| Problem details |
Copy out the data below, all of it, exactly.

| Source data |

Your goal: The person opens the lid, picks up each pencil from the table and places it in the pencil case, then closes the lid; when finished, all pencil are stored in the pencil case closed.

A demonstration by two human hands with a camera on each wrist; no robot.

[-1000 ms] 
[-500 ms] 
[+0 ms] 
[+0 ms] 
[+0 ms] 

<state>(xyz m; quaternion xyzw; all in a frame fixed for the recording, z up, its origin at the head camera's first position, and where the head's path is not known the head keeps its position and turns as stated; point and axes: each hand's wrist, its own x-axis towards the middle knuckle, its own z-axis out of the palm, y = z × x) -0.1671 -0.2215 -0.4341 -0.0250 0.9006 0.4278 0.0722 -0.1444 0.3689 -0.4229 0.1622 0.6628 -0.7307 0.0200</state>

| Your response |
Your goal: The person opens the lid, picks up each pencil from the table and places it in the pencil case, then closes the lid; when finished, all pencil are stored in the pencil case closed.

A demonstration by two human hands with a camera on each wrist; no robot.

[-1000 ms] 
[-500 ms] 
[+0 ms] 
[+0 ms] 
[+0 ms] 

<state>(xyz m; quaternion xyzw; all in a frame fixed for the recording, z up, its origin at the head camera's first position, and where the head's path is not known the head keeps its position and turns as stated; point and axes: each hand's wrist, its own x-axis towards the middle knuckle, its own z-axis out of the palm, y = z × x) -0.1671 -0.2215 -0.4341 -0.0250 0.9006 0.4278 0.0722 -0.1444 0.3689 -0.4229 0.1622 0.6628 -0.7307 0.0200</state>

Nothing more remains to be added to the answer.